At its core, for the period in which convictions were overturned, the decision implicitly recognized the legitimacy of tribal tobacco regulation. This could, by analogy or otherwise, undercut the interpretation of the PACT Act by federal agencies that suggests tribal tobacco entities must be licensed by the state to be considered “lawfully operating” under that federal law.

The Wilbur defendants’ convictions were upheld for other periods of the alleged conspiracy. And of more concern is the appearance of state officers acting in federal clothing. As the opinion observed, “a Lieutenant with the Washington State Liquor Control Board who was deputized as a Special Deputy U.S. Marshall, led the search” of the defendants’ retail facility. Although tribal law enforcement also participated in the raids, it is nonetheless noteworthy that reliance by federal statute on state law predicates is problematic in the face of “the right of reservation Indians to make their own laws and be ruled by them.” Williams v. Lee, 358 U.S. 217, 220 (1959).
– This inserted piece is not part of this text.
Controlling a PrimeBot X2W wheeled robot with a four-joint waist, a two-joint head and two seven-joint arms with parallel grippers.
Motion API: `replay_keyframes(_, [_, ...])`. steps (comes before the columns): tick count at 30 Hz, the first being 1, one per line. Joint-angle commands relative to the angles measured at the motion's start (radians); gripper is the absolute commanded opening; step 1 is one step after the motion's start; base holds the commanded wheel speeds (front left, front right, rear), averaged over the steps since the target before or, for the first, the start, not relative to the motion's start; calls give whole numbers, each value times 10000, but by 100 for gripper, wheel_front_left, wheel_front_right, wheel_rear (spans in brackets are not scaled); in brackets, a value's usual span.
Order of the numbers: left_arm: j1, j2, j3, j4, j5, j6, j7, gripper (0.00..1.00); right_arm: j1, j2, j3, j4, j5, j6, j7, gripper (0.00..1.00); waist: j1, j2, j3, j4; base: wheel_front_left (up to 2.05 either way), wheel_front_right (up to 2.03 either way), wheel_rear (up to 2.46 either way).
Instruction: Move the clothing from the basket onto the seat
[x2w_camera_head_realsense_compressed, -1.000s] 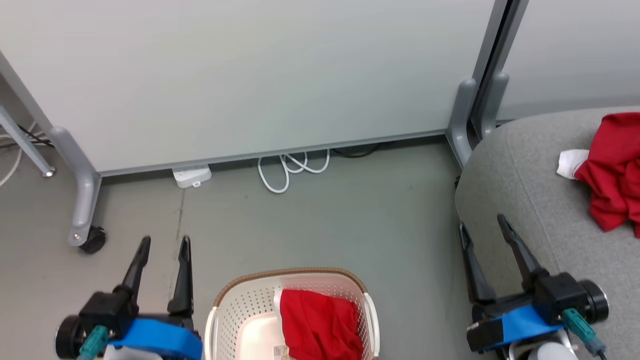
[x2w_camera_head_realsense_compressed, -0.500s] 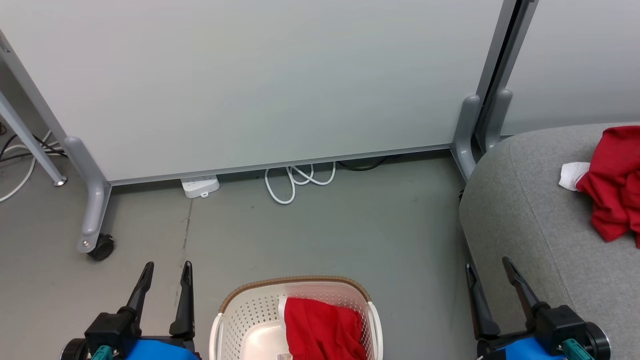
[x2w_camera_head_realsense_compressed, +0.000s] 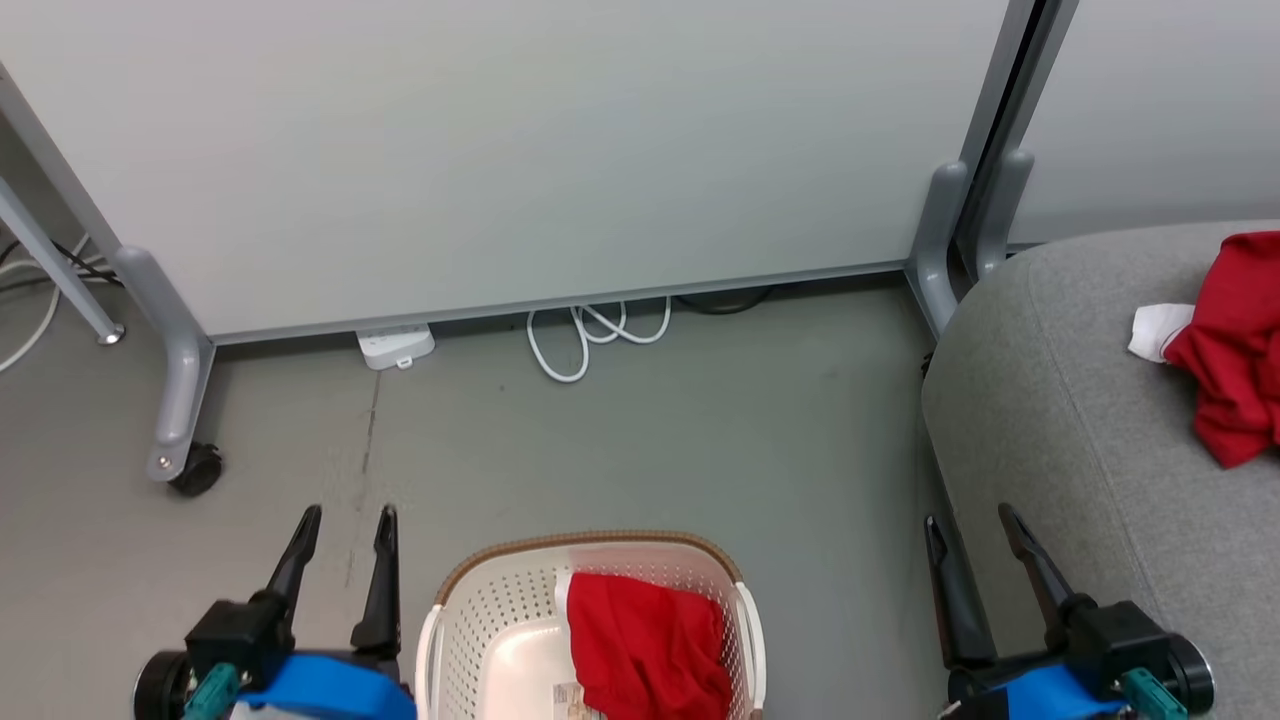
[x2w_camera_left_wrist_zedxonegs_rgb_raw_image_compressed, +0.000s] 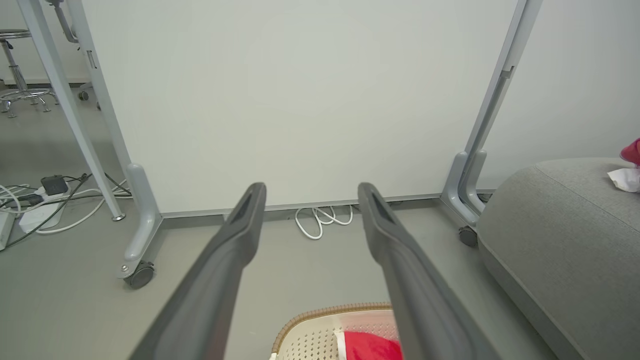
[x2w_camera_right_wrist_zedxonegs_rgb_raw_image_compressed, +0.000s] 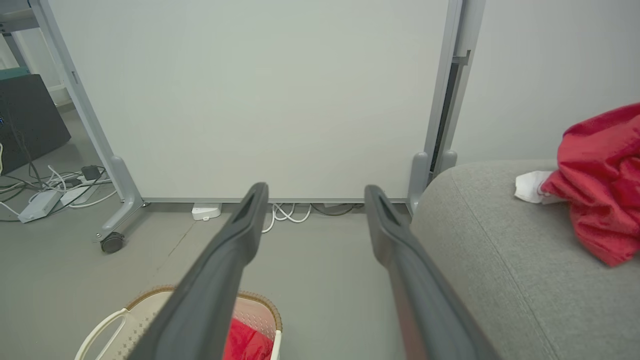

The apparent ability for state officers to don federal clothing and enforce the state-federal hybrid criminal frameworks on reservations is an even more profound threat to that right. As explicitly contemplated by the Tribal Law and Order Act, if federally deputized non-federal officers are enforcing laws on the Reservation, it should be federally deputized tribal officers doing so. This concern is of course nothing new, as Indian Country braces for and resists the STOP Act, which would essentially import state and big-tobacco interests into Reservation economies under color of federal law. Wolves in sheep’s clothing; Trojan horse; pick your cliché.

Besides the clarity provided by Wilbur, and its limitation on the reach of the CCTA, in the end, a state was still able to enforce its laws on the Reservation, against Reservation Indians.